What you write should match, word for word, the lines from the one containing "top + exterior" through the end of the data, with no pictures.
[Provided data — start]
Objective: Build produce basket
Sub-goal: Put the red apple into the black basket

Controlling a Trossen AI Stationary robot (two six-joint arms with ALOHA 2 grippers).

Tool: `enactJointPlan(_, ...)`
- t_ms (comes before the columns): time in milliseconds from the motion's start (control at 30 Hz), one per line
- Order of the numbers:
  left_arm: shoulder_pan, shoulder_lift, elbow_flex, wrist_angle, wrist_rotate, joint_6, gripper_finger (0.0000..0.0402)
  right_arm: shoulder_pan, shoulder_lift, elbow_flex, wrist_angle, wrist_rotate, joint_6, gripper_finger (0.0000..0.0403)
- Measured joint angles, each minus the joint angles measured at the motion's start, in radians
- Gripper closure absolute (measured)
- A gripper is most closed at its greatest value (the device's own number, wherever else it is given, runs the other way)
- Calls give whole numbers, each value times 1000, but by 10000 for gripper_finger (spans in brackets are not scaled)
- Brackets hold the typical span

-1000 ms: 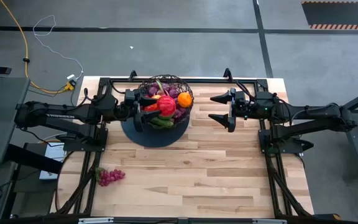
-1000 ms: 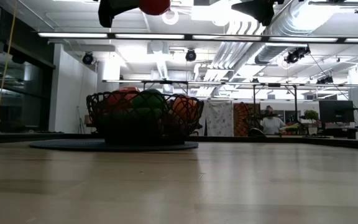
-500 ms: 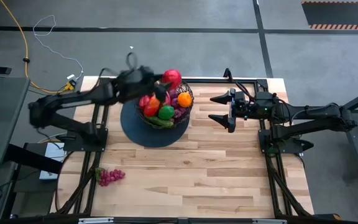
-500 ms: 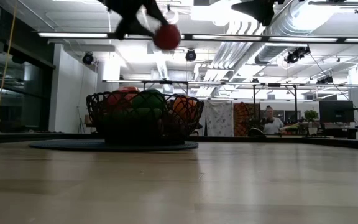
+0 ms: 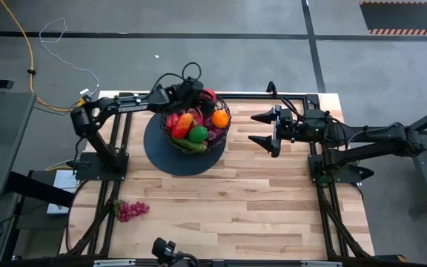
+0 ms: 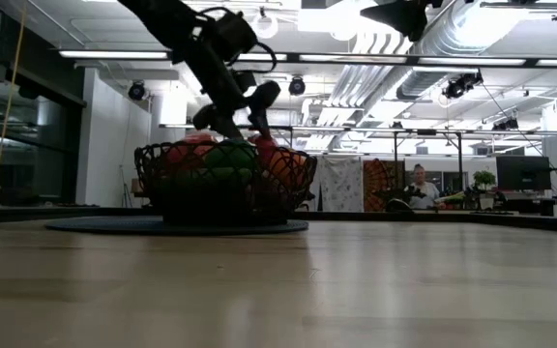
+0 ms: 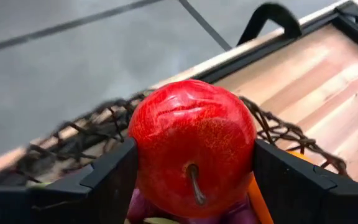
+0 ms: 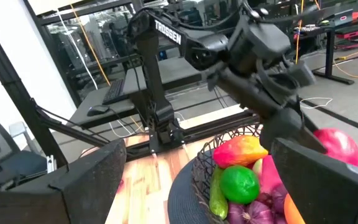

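Note:
The black wire basket point(image 5: 197, 120) stands on a flat dark disc point(image 5: 170, 157) near the table's far edge. It holds an orange point(image 5: 220, 118), a green round fruit point(image 5: 198, 134), a cucumber point(image 5: 191, 145) and other produce. My left gripper point(image 5: 202, 95) is over the basket's far side, shut on a red apple point(image 7: 191, 146). In the low view the left gripper point(image 6: 240, 111) is just above the pile. My right gripper point(image 5: 262, 127) waits open to the right of the basket. Purple grapes point(image 5: 130, 211) lie on the table near its left edge. My left gripper pinches the red apple between its two fingers point(image 7: 114, 171), one on each side point(image 7: 148, 155), with the stem toward the wrist camera. The fingers come slanting down from the table's left. The apple sits low over the basket's pile; whether it rests on it I cannot tell.
Black frame rails point(image 5: 295, 96) run along the table's far edge and down both sides by the arm bases. The wooden top point(image 5: 228, 200) between the basket and the near edge carries only the grapes. A person point(image 6: 419, 188) shows far back in the room.
My left arm has swung from the basket's left side toward the table's far edge and then come down, carrying the red apple from high above to just over the far part of the basket's pile. It has stayed shut on the apple.

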Motion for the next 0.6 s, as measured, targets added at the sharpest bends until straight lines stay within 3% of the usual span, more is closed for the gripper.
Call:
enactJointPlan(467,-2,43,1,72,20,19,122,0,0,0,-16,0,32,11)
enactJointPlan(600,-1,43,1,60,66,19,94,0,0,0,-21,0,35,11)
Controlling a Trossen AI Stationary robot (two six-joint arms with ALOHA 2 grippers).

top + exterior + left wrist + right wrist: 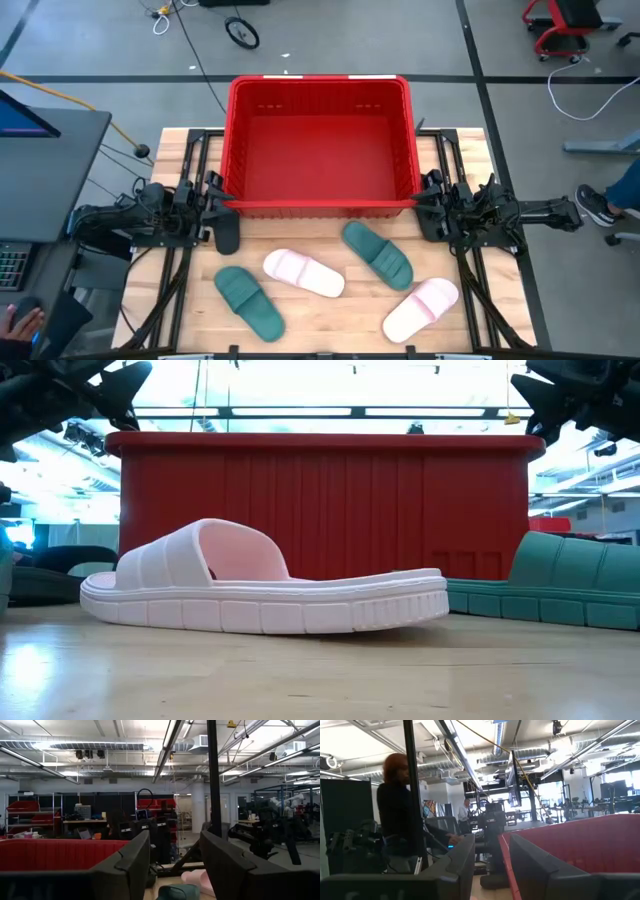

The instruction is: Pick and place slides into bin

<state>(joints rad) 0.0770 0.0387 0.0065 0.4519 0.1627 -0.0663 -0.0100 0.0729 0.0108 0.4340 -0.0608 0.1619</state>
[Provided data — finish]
# The completed task
top + exterior + left wrist + right wrist: 

The instruction is: Pick and place slides into bin

<state>(joints rad) 0.0770 0.0387 0.0065 0.4519 0.1627 -0.0663 -0.0100 0.0729 0.0108 0.4340 -0.0608 0.1619</state>

Output for this exercise is now complete.